= Hannu Krankka =

Rebel leader during the Cudgel War

Hannu Krankka (birth year unknown - died c. 1630) was one of the leaders of Finnish peasants during the 1596-97 Cudgel War, the largest uprising (with about 3,000 casualties) in what is now the country of Finland when it was under Swedish rule. The peasants, including those in Krankka's home region of northern Ostrobothnia, rebelled against oppression, including often unbearable borgläger-type taxation.

In early 1597, midway into the war after the uprising's first leader Jaakko Ilkka had been executed, the bailiff Israel Laurinpoika with the help of Perttu Palo and Krankka recruited more than 3,000 men.

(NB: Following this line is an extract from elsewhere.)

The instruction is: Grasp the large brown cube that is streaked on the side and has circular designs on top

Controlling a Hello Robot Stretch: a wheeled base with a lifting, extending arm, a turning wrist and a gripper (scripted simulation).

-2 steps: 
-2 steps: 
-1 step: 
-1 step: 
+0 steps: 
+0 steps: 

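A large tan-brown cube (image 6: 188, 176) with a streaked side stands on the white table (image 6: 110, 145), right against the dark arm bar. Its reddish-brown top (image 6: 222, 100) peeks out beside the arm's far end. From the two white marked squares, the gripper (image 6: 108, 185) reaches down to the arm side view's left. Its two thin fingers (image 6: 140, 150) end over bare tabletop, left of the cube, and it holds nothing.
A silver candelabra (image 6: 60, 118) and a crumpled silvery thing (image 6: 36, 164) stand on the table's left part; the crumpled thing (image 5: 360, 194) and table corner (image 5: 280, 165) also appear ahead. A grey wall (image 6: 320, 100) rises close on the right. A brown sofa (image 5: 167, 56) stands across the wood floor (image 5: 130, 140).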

Krankka, a veteran leader during war with Russia, was chosen to serve as commander over companies from Liminka, Kemi and Ii.

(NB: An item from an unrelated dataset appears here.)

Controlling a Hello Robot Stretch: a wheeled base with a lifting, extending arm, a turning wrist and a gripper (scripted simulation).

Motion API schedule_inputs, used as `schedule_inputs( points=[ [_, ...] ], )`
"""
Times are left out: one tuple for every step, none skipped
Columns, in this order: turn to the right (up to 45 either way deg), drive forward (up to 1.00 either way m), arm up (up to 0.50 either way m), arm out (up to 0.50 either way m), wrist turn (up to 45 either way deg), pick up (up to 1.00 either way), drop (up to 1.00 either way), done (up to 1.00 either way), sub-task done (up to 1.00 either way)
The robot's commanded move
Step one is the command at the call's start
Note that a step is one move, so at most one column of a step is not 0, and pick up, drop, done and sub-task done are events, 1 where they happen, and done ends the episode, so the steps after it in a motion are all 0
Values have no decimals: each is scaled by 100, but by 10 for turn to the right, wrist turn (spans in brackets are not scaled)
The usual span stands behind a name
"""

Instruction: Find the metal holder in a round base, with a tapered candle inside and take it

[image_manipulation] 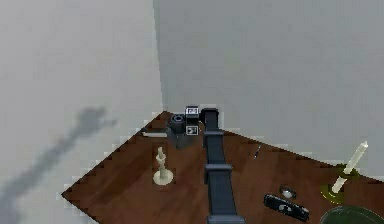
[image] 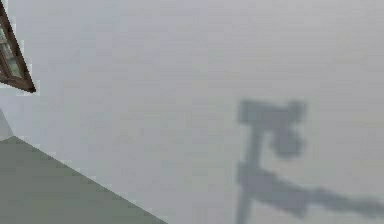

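the gripper [image_manipulation: 152, 133] sits at the far end of the arm [image_manipulation: 216, 160], reaching toward the corner of the worktop [image_manipulation: 120, 180]. only bare worktop shows behind its far end, so it holds nothing. how its fingers are set cannot be told from this view.

just nearer than the gripper stands a pale figure [image_manipulation: 162, 168], upright on its own round foot. it is not the thing wanted. across the arm, near the worktop's right end, lies a dark bar [image_manipulation: 288, 205], perhaps a remote.

beyond that, well apart from the gripper, is the holder [image_manipulation: 334, 196]. it has a low round base of greenish metal, and a cream candle [image_manipulation: 350, 167] rises from it, tapering to its tip and leaning in this view. a dark round rim [image_manipulation: 352, 216] lies just beside the base at the picture's bottom edge.

judging by its looks, the holder is stiff, smooth and likely slippery. its weight sits low in the base, so it should be light to moderate overall. the candle is the weak part: wax is brittle, may snap or pull loose from its socket, and is probably only seated there. the better hold is on the metal stem or socket just above the base, not on the candle. keep it upright, and mind the rim close by.

no brand, label or readable writing shows on anything. the white squares by the gripper bear black marks, not words. in the forward view a frame [image: 14, 55] hangs on the wall, and nothing on it is legible.
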Motion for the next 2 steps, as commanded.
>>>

In February 1597 the leaders and peasants went to Ilmajoki. While preparing for a major battle here, Laurinpoika said he was going to leave to gather more men to fight but fled instead, causing disorganization. Additionally, the peasants had relatively primitive weapons, such as clubs and spears, to use against the well-equipped troops of Clas Fleming serving under Sweden's King Sigismund. The peasants were defeated at this, the final battle, with many casualties. Krankka was captured and imprisoned at Turku Castle. Later that year when Duke Charles (the future King Charles IX of Sweden), an enemy of Sigismund, took control of the castle, he was freed.

In more recent times Krankka and the other peasant leaders are remembered as being part of what some historians consider being the first movements toward Finland's independence. Krankka's uprising days are the subject of Kaarlo Kramsu's 1887 poem, "Hannu Krankka." In 2005, a bronze statue of Krankka by sculptor Niilo Rikula was erected near Liminka, Finland.